Aristocrate Russe exilée à Shanghai, Sofia vend ses charmes dans un cabaret. Vieux et aveugle, Mr Jackson, ancien diplomate, rêve d’ouvrir son propre établissement. Leur rencontre est l’occasion pour chacun d’eux de changer le cours de leurs existences.
On le sait depuis bien longtemps déjà, James Ivory, filme comme personne, les failles de l’être humain. De la solitude à l’errance d’existence au bord de l’extinction, usée par les méandres d’un passé suffisamment lourd à porter et d’un présent aussi étouffant que pesant. Les personnages de « La Comtesse Blanche », n’échappent pas à la règle. Portant chacun leur part de blessures aussi béantes que douloureuses. Sofia qui ère dans cette nouvelle vie, où la seule espérance reste l’hypothétique retour dans un pays qu’ils ont fuit pour survivre. Mais la survie implique, l’errance, l’abandon au plus grand dénuement, les plus grands sacrifices. Un exil où les rats ont plus d’importance que le prestige des vies passées et l’opaque avenir qui se dessine au loin. Une nouvelle vie où le regard des autres blesse autant qu’une lame pénétrant en plein coeur, où les questions des enfants deviennent un miroir involontaire à la honte que l’on porte. Anna rêve de revanche, d’une vie meilleure, assume les paroles blessantes de sa propre famille qui juge pour ne pas admettre son échec, elle supporte les mains de ses hommes qui l’effleurent le temps d’une danse, d’une discussion, ou voir même plus, pourquoi pas, puisque l’amour propre a disparu, le corps n’est plus qu’un fardeau de honte à porter comme une guenille sur une souillon.
Jusqu’à ce qu’un homme, doux, fragile parce qu’handicapé, arrive et lui redonne le goût de l’espoir. Seulement cet homme qui semble avoir tout, traverse aussi la vie, comme une âme en peine, riche mais pauvre de tendresse. Rongé de remords, usé de souffrance morale autant que physique, refusant ce handicap, qui reste la preuve d’un passé douloureux. Poursuivant un rêve pour panser ses plaies, à la recherche des chimères qui apaiseront son cœur, Mr Jackson égrène ces rues dans l’obscurité de sa cécité tout en suivant une lumière qui semble vouloir l’apaiser. Une rencontre, une écoute, une attention, voilà ce que ces deux personnages attendent de la vie pour revivre enfin.
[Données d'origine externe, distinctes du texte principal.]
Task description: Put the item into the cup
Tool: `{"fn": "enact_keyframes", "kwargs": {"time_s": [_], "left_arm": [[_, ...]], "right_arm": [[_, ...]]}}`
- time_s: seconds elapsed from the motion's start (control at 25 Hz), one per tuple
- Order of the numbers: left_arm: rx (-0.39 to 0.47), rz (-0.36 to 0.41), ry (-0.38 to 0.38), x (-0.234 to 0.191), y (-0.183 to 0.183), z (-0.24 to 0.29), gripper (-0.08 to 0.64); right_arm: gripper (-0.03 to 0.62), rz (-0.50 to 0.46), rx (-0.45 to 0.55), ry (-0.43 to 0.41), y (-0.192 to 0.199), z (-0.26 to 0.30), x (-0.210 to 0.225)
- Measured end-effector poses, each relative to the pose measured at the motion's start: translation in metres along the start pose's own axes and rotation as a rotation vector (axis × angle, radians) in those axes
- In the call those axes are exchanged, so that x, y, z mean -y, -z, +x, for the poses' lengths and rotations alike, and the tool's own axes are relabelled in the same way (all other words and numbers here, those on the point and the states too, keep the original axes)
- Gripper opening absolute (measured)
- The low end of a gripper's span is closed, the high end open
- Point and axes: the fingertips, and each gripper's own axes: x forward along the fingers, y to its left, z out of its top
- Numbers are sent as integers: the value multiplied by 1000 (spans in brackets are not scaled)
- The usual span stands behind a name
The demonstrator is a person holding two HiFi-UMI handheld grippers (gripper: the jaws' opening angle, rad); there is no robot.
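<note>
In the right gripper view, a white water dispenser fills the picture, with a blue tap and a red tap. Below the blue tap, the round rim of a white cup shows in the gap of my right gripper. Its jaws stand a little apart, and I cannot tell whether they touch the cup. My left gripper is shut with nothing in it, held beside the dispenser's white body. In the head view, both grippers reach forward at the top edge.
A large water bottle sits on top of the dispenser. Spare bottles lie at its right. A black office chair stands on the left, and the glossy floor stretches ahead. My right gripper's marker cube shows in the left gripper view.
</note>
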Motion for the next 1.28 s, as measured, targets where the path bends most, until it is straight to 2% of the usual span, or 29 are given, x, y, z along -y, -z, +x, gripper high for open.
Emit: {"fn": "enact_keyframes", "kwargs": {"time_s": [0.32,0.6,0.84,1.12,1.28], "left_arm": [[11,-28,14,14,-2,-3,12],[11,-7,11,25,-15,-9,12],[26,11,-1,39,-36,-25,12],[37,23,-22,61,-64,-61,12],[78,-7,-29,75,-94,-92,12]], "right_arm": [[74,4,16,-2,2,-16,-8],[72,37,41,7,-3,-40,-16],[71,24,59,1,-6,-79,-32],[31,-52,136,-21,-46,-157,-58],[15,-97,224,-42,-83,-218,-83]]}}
Magnifiquement interprété par Ralph Fiennes et Natasha Redgrave, « La comtesse Blanche » est un superbe drame, dans la lignée de Casablanca. Et même si l’on peut regretter une mise en scène un peu trop flémarde pour un réalisateur tel que James Ivory, l’ensemble fonctionne à merveille, et touche le cœur du spectateur. Mais il est vrai que le réalisateur semble s’être lui-même pris les pieds dans le tapis et n’avoir pas pu se relever, tant l’ensemble manque d’énergie à certain moment. Comme pour exemples les premières scènes de cabaret qui sans faire de comparaison avec le « Moulin Rouge » de Baz Luhrman qui magnifiait ces lieux de débauches et de plaisirs, semblent plus proche de soirées guindées et sans rythme que de celle qui animaient le cœur des hommes de Shanghai et d’ailleurs. James Ivory semble traîner la patte dans un lieu à l’ambiance survoltée et préférer plutôt la contemplation d’un couple qui s’unit pour faire vivre inconsciemment le rêve de l’autre.
Et c’est en cela que James Ivory réalise encore une belle performance, puisque les blessures des uns et des autres apparaissent plus arides que jamais, et l’on se prend facilement au jeux de celui qui versera, le premier, cette larme, preuve irréfutable que le but est atteint et que les scénaristes ont trouvés les mots qu’il fallait pour toucher le cœur des spectateurs et spectatrices.
En conclusion, une belle fresque romantique dans la lignée de Casablanca, mais qui souffre d’une certaine lenteur dans la narration et d’un certain manque de rythme lors de scènes à l’intérieur du cabaret. Malgré tout une œuvre dont James Ivory n’aura pas à rougir puisqu’elle parvient à toucher le cœur des spectateurs.